In praise of ffmpeg October 12, 2022 on Drew DeVault's blog

My last “In praise of” article covered qemu, a project founded by Fabrice Bellard, and today I want to take a look at another work by Bellard: ffmpeg. Bellard has a knack for building high-quality software which solves a problem so well that every other solution becomes obsolete shortly thereafter, and ffmpeg is no exception.

ffmpeg has been described as the Swiss army knife of multimedia. It incorporates hundreds of video, audio, and image decoders and encoders, muxers and demuxers, filters and devices. It provides a CLI and a set of libraries for working with its tools, and is the core component of many video and audio players as a result (including my preferred multimedia player, mpv). If you want to do almost anything with multimedia files — re-encode them, re-mux them, live stream it, whatever — ffmpeg can handle it with ease.

Let me share an example.

I was recently hanging out at my local hackerspace and wanted to play some PS2 games on my laptop. My laptop is not powerful enough to drive PCSX2, but my workstation on the other side of town certainly was. So I forwarded my game controller to my workstation via USB/IP and pulled up the ffmpeg manual to figure out how to live-stream the game to my laptop. ffmpeg can capture video from KMS buffers directly, use the GPU to efficiently downscale them, grab audio from pulse, encode them with settings tuned for low-latency, and mux it into a UDP socket. On the other end I set up mpv to receive the stream and play it back.

ffmpeg \
  -f pulse \
  -i alsa_output.platform-snd_aloop.0.analog-surround-51.monitor \
  -f kmsgrab \
  -thread_queue_size 64 \   # reduce input latency
  -i - \
  # Capture and downscale frames on the GPU:
  -vf 'hwmap=derive_device=vaapi,scale_vaapi=1280:720,hwdownload,format=bgr0' \
  -c:v libx264 \
  -preset:v superfast \     # encode video as fast as possible
  -tune zerolatency \       # tune encoder for low latency
  -intra-refresh 1 \        # reduces latency and mitigates dropped packets
  -f mpegts \               # mux into mpegts stream, well-suited to this use-case
  -b:v 3M \                 # configure target video bandwidth
  udp://$hackerspace:41841

With an hour of tinkering and reading man pages, I was able to come up with a single command which produced a working remote video game streaming setup from scratch thanks to ffmpeg. ffmpeg is amazing.

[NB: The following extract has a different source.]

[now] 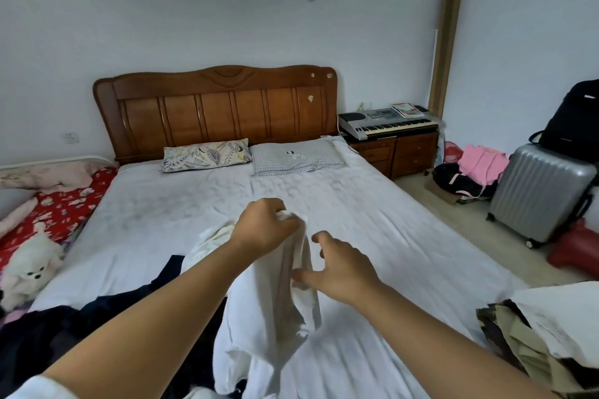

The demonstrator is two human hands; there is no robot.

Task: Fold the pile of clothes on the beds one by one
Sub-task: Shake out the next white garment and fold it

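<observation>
A: Garment (pixel 269 311), white, is held up over the bed (pixel 146 220). How is it gripped?

B: Its top edge is pinched in the left hand (pixel 264 225), whose fingers (pixel 282 209) are curled tight around the cloth. The rest is left hanging down toward the near end of the bed.

A: And the right hand (pixel 340 269)?

B: It is held just right of the garment, fingers spread fairly wide. The thumb (pixel 303 276) is laid against a fold of the cloth; nothing is clasped by that hand.

A: Where is the garment relative to the bed's pillows?

B: Well in front of both the leaf pillow (pixel 205 154) and the check pillow (pixel 296 157), which are set side by side at the headboard (pixel 215 107).

A: What else is seen on the bed?

B: Dark clothes (pixel 58 330) are heaped at its near left corner, partly under the left forearm. A pale piece (pixel 210 241) is lying just left of the garment. More clothes (pixel 544 330) are stacked off the near right corner; whether they are resting on the bed cannot be told.
</observation>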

I have relied on ffmpeg for many tasks and for many years. It has always been there to handle any little multimedia-related task I might put it to for personal use — re-encoding audio files so they fit on my phone, taking clips from videos to share, muxing fonts into mkv files, capturing video from my webcam, live streaming hacking sessions on my own platform, or anything else I can imagine. It formed the foundation of MediaCrush back in the day, where we used it to optimize multimedia files for efficient viewing on the web, back when that was more difficult than “just transcode it to a webm”.

ffmpeg is notable for being one of the first large-scale FOSS projects to completely eradicate proprietary software in its niche. Virtually all multimedia-related companies rely on ffmpeg to do their heavy lifting. It took a complex problem and solved it, with free software. The book is now closed on multimedia: ffmpeg is the solution to almost all of your problems. And if it’s not, you’re more likely to patch ffmpeg than to develop something new. The code is accessible and the community are experts in your problem domain.

ffmpeg is one of the foremost pillars of achievement in free software. It has touched the lives of every reader, whether they know it or not. If you’ve ever watched TV, or gone to a movie, or watched videos online, or listened to a podcast, odds are that ffmpeg was involved in making it possible. It is one of the most well-executed and important software projects of all time.